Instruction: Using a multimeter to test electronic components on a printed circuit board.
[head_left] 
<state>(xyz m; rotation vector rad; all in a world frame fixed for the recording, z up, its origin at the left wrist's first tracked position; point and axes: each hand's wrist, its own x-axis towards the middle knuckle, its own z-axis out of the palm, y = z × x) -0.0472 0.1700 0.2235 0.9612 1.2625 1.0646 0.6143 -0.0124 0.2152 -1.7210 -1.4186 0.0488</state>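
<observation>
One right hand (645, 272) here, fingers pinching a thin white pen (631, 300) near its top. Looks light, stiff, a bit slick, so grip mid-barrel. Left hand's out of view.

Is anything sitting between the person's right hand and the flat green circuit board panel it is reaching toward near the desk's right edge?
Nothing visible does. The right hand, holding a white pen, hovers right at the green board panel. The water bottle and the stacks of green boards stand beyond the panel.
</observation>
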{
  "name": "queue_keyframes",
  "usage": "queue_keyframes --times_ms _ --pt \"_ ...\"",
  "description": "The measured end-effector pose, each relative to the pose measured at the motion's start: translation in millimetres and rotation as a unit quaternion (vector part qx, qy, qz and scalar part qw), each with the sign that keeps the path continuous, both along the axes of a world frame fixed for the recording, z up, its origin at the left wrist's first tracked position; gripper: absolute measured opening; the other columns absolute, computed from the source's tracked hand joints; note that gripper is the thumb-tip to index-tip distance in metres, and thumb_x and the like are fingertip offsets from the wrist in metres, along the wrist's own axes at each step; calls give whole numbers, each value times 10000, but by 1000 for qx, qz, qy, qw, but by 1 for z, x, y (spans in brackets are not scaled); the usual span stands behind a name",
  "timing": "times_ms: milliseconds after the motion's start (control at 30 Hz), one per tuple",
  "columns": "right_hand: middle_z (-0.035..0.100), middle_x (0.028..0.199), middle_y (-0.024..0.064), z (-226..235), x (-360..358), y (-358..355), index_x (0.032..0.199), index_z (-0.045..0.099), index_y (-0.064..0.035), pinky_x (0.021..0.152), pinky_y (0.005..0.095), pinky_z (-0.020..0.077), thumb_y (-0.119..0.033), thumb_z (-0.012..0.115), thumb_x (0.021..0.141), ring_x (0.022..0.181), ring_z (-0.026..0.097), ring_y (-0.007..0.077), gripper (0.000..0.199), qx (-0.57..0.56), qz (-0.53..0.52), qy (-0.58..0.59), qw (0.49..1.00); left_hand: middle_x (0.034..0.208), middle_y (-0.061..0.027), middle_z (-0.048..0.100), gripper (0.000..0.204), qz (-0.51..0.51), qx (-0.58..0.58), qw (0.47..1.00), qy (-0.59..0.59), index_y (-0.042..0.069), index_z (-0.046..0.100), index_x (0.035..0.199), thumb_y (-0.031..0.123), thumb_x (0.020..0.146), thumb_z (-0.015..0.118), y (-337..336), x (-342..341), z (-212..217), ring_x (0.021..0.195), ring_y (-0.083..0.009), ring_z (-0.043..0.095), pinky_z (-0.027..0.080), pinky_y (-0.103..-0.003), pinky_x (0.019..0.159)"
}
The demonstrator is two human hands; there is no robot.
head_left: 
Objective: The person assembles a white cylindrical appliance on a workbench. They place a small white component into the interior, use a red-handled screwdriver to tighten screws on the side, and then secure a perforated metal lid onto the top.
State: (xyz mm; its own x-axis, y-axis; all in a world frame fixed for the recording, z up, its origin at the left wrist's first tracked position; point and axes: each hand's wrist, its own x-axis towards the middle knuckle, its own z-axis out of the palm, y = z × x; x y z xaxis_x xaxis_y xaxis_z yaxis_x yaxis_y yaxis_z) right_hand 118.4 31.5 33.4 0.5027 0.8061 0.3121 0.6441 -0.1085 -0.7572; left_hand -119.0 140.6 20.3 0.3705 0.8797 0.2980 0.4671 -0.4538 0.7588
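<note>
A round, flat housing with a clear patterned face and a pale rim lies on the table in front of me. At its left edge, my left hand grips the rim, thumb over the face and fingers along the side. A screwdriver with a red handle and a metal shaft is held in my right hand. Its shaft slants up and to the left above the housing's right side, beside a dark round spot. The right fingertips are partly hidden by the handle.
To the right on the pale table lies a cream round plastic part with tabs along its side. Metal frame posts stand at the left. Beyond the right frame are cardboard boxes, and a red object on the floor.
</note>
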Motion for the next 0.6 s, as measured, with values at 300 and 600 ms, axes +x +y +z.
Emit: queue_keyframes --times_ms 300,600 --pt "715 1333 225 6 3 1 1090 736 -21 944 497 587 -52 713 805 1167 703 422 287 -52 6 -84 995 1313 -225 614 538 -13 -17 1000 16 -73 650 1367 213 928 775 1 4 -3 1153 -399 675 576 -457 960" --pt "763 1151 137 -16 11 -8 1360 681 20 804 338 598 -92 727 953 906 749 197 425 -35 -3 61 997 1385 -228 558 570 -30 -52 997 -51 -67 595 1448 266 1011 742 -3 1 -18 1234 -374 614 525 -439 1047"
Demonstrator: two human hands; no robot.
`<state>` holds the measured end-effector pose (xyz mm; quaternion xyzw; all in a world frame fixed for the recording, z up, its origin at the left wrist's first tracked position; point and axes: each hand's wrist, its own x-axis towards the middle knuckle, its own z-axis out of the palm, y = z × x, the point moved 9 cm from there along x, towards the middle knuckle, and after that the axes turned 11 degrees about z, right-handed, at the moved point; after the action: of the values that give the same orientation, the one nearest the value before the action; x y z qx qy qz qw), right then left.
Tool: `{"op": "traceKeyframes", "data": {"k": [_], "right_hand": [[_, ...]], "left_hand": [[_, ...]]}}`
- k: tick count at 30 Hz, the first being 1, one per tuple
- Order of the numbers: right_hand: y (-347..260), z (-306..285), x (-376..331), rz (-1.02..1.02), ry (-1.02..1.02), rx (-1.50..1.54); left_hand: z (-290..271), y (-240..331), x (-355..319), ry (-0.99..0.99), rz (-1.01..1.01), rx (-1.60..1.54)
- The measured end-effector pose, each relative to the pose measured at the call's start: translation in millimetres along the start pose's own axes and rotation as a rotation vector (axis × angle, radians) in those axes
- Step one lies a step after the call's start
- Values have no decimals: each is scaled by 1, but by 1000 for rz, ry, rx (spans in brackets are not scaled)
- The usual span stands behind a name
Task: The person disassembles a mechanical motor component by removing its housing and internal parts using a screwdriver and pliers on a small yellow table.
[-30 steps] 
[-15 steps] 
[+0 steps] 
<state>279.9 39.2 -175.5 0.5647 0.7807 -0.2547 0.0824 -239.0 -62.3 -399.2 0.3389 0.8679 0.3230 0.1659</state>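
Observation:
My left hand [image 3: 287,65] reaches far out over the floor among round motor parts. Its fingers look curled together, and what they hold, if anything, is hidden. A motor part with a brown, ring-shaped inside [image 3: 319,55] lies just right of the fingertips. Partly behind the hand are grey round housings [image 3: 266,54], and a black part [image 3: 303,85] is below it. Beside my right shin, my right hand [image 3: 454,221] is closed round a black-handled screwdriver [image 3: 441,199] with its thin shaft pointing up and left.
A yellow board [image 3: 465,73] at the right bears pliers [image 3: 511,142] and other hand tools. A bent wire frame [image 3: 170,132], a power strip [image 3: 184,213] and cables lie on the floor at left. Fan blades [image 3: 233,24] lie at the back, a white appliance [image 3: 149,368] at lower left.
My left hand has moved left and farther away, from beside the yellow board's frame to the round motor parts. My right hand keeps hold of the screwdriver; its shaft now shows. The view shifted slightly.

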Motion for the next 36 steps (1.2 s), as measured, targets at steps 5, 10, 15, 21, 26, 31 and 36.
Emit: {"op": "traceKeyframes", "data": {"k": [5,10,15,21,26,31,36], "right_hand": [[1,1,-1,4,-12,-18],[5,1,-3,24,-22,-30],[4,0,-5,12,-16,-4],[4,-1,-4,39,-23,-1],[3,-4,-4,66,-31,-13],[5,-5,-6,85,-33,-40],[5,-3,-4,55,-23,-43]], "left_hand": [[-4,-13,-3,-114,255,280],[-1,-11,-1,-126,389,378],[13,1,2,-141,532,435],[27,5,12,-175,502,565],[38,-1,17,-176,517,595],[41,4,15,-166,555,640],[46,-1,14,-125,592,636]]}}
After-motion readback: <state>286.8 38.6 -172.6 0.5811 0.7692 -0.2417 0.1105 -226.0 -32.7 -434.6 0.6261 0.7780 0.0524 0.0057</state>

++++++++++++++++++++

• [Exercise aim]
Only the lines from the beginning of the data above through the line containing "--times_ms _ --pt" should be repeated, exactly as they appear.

• [Task output]
Instruction: Using a multimeter to test electronic components on a printed circuit board.
[head_left] 
<state>(xyz m; rotation vector rad; all in a world frame fixed for the recording, z up, its origin at the left wrist's first tracked position; point and axes: each hand's wrist, its own x-axis towards the middle knuckle, its own z-axis out of the palm, y = z × x) -0.0472 0.1700 0.2235 0.9612 1.2625 1.0646 0.6143 -0.0124 0.2152 -1.7210 -1.4186 0.0488</state>
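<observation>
One right hand (645, 272) here, fingers pinching a thin white pen (631, 300) near its top. Looks light, stiff, a bit slick, so grip mid-barrel. Left hand's out of view.

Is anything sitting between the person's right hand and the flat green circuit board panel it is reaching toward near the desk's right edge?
Nothing visible does. The right hand, holding a white pen, hovers right at the green board panel. The water bottle and the stacks of green boards stand beyond the panel.
</observation>
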{
  "name": "queue_keyframes",
  "usage": "queue_keyframes --times_ms _ --pt \"_ ...\"",

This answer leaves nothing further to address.